YOUR TASK -> In the material below, find each line with the word "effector" and list it.

INPUT FOR THIS TASK ->

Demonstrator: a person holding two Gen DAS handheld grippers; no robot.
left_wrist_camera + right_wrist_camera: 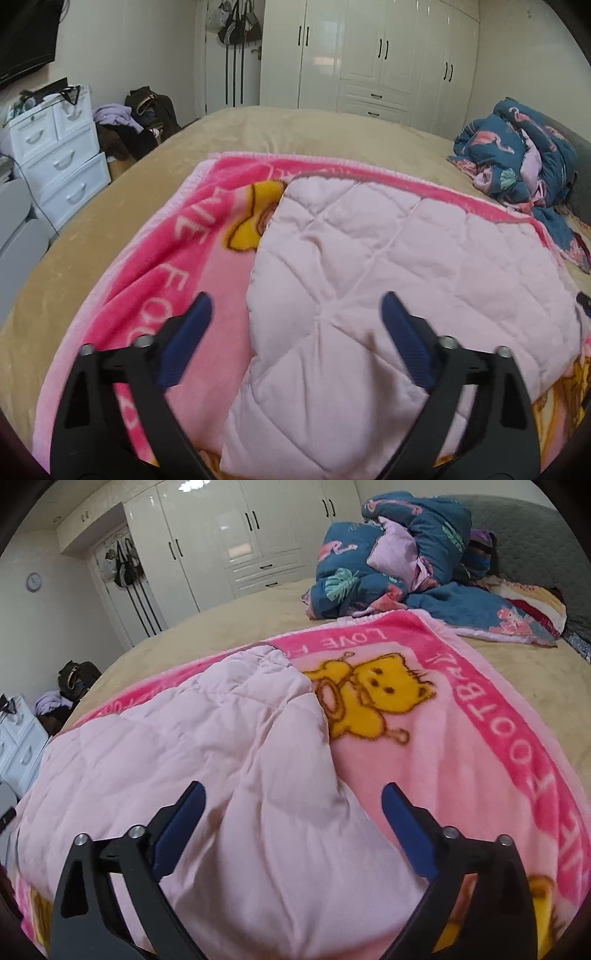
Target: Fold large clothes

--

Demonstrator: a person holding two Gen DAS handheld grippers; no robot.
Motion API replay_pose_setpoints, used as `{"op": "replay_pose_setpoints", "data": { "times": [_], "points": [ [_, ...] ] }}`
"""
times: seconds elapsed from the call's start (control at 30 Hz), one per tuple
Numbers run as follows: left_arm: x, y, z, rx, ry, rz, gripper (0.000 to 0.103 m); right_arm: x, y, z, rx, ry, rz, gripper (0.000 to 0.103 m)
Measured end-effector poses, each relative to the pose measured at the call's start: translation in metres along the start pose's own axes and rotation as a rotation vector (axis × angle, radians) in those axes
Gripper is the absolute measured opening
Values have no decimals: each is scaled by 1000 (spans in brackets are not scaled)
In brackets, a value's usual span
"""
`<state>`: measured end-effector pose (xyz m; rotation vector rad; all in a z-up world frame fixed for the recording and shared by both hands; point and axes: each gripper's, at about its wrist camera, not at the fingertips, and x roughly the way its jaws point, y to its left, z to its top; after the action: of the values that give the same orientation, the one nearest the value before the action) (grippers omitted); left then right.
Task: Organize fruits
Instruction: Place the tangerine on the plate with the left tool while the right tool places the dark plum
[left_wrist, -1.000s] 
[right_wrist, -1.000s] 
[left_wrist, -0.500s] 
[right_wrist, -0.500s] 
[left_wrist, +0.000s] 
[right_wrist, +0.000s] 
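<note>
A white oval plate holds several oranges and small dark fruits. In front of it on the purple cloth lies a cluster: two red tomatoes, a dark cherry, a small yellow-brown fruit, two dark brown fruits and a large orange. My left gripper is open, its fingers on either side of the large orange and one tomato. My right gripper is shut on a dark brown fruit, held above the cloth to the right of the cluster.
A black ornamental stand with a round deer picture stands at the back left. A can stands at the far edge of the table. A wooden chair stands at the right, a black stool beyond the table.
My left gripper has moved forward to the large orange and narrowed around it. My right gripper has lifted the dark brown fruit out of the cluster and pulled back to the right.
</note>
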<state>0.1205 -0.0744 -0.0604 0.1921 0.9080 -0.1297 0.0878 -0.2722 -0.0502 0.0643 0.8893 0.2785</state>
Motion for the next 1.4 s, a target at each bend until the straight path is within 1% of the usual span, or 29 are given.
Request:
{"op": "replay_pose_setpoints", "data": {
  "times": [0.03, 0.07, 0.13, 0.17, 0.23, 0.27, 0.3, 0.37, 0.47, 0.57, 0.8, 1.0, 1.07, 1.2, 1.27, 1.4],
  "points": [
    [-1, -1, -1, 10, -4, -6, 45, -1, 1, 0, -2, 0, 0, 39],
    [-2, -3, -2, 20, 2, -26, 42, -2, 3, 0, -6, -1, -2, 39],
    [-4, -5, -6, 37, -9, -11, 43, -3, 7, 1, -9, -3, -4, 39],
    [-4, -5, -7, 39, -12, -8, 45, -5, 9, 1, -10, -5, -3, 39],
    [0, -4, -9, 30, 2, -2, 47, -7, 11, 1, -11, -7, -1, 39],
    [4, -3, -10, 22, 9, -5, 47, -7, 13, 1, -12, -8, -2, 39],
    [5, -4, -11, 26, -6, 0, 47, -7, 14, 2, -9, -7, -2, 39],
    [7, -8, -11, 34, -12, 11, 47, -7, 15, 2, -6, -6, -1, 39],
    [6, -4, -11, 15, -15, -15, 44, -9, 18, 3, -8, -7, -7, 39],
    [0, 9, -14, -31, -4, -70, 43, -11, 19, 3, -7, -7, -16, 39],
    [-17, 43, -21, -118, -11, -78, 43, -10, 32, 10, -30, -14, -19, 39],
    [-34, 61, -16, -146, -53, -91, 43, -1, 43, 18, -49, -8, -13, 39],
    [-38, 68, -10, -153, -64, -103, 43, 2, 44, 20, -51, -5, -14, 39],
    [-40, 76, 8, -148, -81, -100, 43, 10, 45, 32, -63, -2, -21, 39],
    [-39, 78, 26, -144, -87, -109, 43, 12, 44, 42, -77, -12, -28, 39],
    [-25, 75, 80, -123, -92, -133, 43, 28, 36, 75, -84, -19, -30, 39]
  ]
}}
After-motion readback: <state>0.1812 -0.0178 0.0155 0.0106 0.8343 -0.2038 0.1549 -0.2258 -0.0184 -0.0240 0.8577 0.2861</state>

ANSWER BOX ->
Measured end-effector poses, each relative to the pose measured at the call's start: translation in metres along the start pose's own axes and rotation as a rotation vector (axis × angle, radians) in those axes
`<state>`: measured end-effector pose (xyz m; rotation vector rad; all in a z-up world frame fixed for the recording and shared by both hands; point and axes: each gripper's, at about its wrist camera, not at the fingertips, and x roughly the way its jaws point, y to its left, z to its top; after the action: of the values that give the same orientation, the one nearest the value before the action) (grippers omitted); left then right.

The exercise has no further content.